_Exercise instructions:_ Word for word, restate the data that follows, omitting the images.

_Given data:_
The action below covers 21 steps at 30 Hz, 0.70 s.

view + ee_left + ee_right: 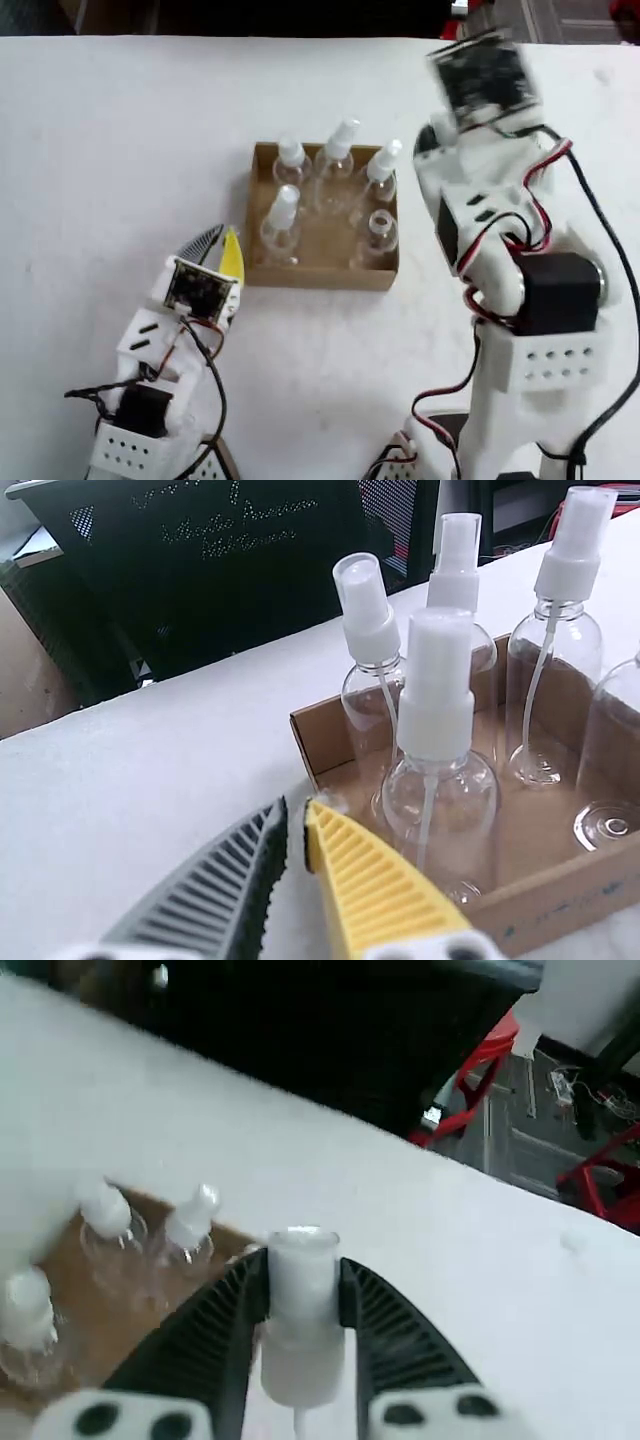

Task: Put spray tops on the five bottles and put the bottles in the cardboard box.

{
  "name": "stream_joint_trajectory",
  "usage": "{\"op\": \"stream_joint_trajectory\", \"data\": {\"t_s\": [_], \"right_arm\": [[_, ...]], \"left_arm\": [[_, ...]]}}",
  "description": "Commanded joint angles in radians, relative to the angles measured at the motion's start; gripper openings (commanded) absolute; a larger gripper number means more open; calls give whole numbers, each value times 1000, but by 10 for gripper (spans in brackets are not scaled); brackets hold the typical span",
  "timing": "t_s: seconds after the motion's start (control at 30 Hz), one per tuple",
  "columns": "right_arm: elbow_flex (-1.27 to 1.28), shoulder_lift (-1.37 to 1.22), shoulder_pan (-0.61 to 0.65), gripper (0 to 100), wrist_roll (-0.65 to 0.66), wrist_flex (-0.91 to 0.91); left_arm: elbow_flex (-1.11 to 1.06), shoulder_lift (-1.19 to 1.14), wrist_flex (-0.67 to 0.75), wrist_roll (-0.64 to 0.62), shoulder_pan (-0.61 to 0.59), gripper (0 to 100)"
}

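Right wrist view: right claw [300, 1260] is pinching a white spray top [300, 1330] upright betw. its black fingers, w/ a bit of dip tube showing below. It's held above the table [480, 1290], not yet over any bottle.

High view: all five bottles stand in the cardboard box [320, 275]. Four are capped bottles [290, 165]. The open bottle [380, 232] has a bare neck and sits in the box corner nearest the right arm [500, 260]. So what's left, as I read it, is this last top onto that bottle.

Possible trouble:

- **Tube misses the neck.** The tube looks thin and prob. bendy, and the neck is small. If it lands on the rim it could buckle or steer the top off-axis.
- **Top twists in the grip.** The pinch is on a smooth round collar, so any side load may turn the top. It would then seat crooked or slip out.
- **Bottle tips.** It's empty, prob. light, and loose in the box. An off-centre push could knock it into the capped one just behind, and maybe others after that.
- **Fingers clip a neighbour.** The capped bottles stand close and the claw is wide, esp. on the way down.
- **Box slides.** Left claw [222, 235] has its fingers pressed together w/ nothing in them and sits just beside the box's other near corner. It braces neither box nor bottle, so a downward push w/ any sideways part may shift the whole box.
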<state>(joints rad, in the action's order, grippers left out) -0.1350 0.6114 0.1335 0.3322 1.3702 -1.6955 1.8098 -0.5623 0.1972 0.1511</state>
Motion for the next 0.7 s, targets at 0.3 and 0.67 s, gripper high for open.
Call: {"op": "stream_joint_trajectory", "data": {"t_s": [0.3, 0.67], "right_arm": [[354, 176, 90, 15, -180, -486], [451, 77, 124, 15, -180, -714]], "left_arm": [[3, 18, 3, 12, 5, 35], [3, 18, 3, 12, 5, 35]]}}
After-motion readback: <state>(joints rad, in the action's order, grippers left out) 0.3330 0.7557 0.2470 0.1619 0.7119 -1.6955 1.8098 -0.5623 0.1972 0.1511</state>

_Solution for this problem:_
The action below covers 21 steps at 30 Hz, 0.70 s.

view + ee_left + ee_right: 

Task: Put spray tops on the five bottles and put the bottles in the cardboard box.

{
  "name": "stream_joint_trajectory",
  "usage": "{\"op\": \"stream_joint_trajectory\", \"data\": {\"t_s\": [_], \"right_arm\": [[_, ...]], \"left_arm\": [[_, ...]]}}",
  "description": "Commanded joint angles in radians, relative to the angles measured at the motion's start; gripper openings (commanded) absolute; a larger gripper number means more open; calls give whole numbers, each value times 1000, but by 10 for gripper (spans in brackets are not scaled); brackets hold the typical span",
  "timing": "t_s: seconds after the motion's start (control at 30 Hz), one per tuple",
  "columns": "right_arm: elbow_flex (-1.27 to 1.28), shoulder_lift (-1.37 to 1.22), shoulder_pan (-0.61 to 0.65), gripper (0 to 100), wrist_roll (-0.65 to 0.66), wrist_flex (-0.91 to 0.91); left_arm: elbow_flex (-1.11 to 1.06), shoulder_lift (-1.19 to 1.14), wrist_flex (-0.67 to 0.75), wrist_roll (-0.64 to 0.62), shoulder_pan (-0.61 to 0.59), gripper (0 to 100)"
}

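Right wrist view: right claw [300, 1260] is pinching a white spray top [300, 1330] upright betw. its black fingers, w/ a bit of dip tube showing below. It's held above the table [480, 1290], not yet over any bottle.

High view: all five bottles stand in the cardboard box [320, 275]. Four are capped bottles [290, 165]. The open bottle [380, 232] has a bare neck and sits in the box corner nearest the right arm [500, 260]. So what's left, as I read it, is this last top onto that bottle.

Possible trouble:

- **Tube misses the neck.** The tube looks thin and prob. bendy, and the neck is small. If it lands on the rim it could buckle or steer the top off-axis.
- **Top twists in the grip.** The pinch is on a smooth round collar, so any side load may turn the top. It would then seat crooked or slip out.
- **Bottle tips.** It's empty, prob. light, and loose in the box. An off-centre push could knock it into the capped one just behind, and maybe others after that.
- **Fingers clip a neighbour.** The capped bottles stand close and the claw is wide, esp. on the way down.
- **Box slides.** Left claw [222, 235] has its fingers pressed together w/ nothing in them and sits just beside the box's other near corner. It braces neither box nor bottle, so a downward push w/ any sideways part may shift the whole box.
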<state>(joints rad, in the action's order, grippers left out) -0.1350 0.6114 0.1335 0.3322 1.3702 -1.6955 1.8098 -0.5623 0.1972 0.1511</state>
Motion for the next 0.7 s, targets at 0.3 and 0.67 s, gripper high for open.
Call: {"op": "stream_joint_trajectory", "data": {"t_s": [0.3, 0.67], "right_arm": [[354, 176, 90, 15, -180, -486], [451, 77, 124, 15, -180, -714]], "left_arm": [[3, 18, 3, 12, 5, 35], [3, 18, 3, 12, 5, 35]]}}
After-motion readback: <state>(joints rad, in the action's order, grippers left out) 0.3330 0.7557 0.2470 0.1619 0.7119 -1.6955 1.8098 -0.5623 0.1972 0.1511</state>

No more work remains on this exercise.